───── Provided data ─────

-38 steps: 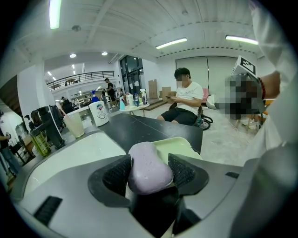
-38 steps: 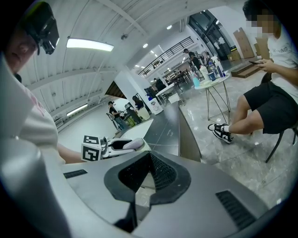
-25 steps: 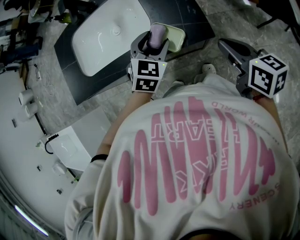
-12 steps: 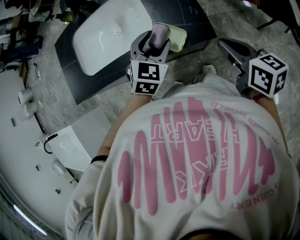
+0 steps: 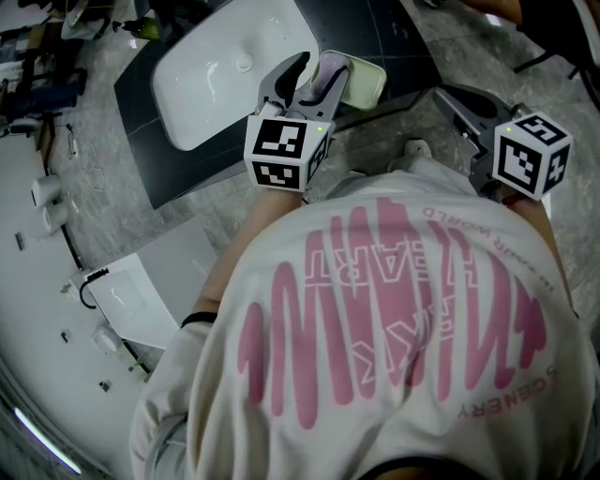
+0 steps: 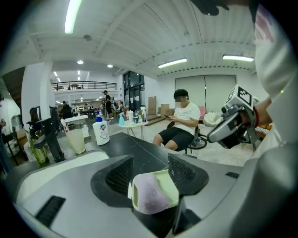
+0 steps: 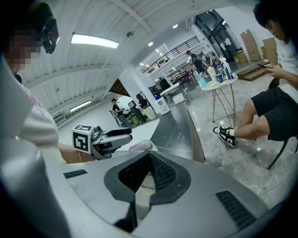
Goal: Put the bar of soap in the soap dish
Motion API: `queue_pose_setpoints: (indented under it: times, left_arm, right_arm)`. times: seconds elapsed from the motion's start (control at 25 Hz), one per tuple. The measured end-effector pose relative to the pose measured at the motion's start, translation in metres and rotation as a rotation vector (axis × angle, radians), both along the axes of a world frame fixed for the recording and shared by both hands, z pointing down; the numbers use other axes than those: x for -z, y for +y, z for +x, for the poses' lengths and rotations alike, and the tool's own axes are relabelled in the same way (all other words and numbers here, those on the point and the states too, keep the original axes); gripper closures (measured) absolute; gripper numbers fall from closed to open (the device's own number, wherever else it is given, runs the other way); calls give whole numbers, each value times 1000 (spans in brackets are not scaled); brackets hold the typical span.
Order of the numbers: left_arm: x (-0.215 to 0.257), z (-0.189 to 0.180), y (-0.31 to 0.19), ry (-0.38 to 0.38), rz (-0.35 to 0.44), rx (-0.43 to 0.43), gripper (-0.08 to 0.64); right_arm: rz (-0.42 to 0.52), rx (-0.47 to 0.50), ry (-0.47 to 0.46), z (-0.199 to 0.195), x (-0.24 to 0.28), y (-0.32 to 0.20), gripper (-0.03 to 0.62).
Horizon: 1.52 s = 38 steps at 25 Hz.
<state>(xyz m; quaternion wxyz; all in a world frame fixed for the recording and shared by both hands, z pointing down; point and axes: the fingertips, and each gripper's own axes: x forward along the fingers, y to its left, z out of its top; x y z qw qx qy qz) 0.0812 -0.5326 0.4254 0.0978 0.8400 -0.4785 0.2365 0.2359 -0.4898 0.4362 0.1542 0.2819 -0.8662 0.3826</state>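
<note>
A lilac bar of soap (image 6: 150, 197) lies in the near end of the pale green soap dish (image 6: 171, 182), which stands on the black counter. My left gripper (image 6: 150, 173) is open, its jaws spread wide on either side of the soap and not touching it. From the head view the soap (image 5: 330, 71) rests in the dish (image 5: 367, 86) just past the left gripper (image 5: 307, 79). My right gripper (image 5: 448, 92) hovers to the right of the counter, shut and holding nothing; its pads meet in the right gripper view (image 7: 149, 160).
A white sink basin (image 5: 225, 66) is set in the black counter (image 5: 375, 26) left of the dish. A soap bottle (image 6: 100, 130) and a cup (image 6: 77, 140) stand farther back. A person (image 6: 181, 123) sits beyond the counter. A marble floor surrounds it.
The left gripper's jaws have opened and let go of the soap, which stood upright between them and now lies in the dish. The right gripper has hardly moved.
</note>
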Motion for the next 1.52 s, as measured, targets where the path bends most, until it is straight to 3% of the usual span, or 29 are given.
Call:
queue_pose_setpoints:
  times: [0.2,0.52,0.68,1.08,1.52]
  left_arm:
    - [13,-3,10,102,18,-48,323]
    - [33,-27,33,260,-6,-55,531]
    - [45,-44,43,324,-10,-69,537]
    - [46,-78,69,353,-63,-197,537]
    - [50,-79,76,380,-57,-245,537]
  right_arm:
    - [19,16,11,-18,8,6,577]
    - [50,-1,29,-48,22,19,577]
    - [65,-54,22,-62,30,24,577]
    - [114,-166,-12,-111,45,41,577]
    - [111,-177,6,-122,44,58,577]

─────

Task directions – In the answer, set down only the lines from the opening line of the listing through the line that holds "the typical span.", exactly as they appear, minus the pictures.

Task output –
-38 steps: 
-38 steps: 
-25 steps: 
-12 steps: 
+0 steps: 
+0 steps: 
+0 steps: 
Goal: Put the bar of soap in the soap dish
Motion API: `queue_pose_setpoints: (indented under it: times, left_arm, right_arm)`. times: seconds elapsed from the motion's start (control at 25 Hz), one per tuple. The measured end-effector pose relative to the pose measured at the motion's start, translation in metres and rotation as a rotation vector (axis × angle, radians), both along the axes of a world frame fixed for the recording and shared by both hands, z pointing down; the numbers use other axes than those: x for -z, y for +y, z for +x, for the poses' lengths and rotations alike, and the tool's own axes are relabelled in the same way (all other words and numbers here, those on the point and the states too, keep the original axes); gripper closures (measured) absolute; gripper numbers fall from closed to open (the device's own number, wherever else it is given, runs the other way); calls give whole numbers, each value times 1000 (spans in brackets are not scaled); brackets hold the typical span.

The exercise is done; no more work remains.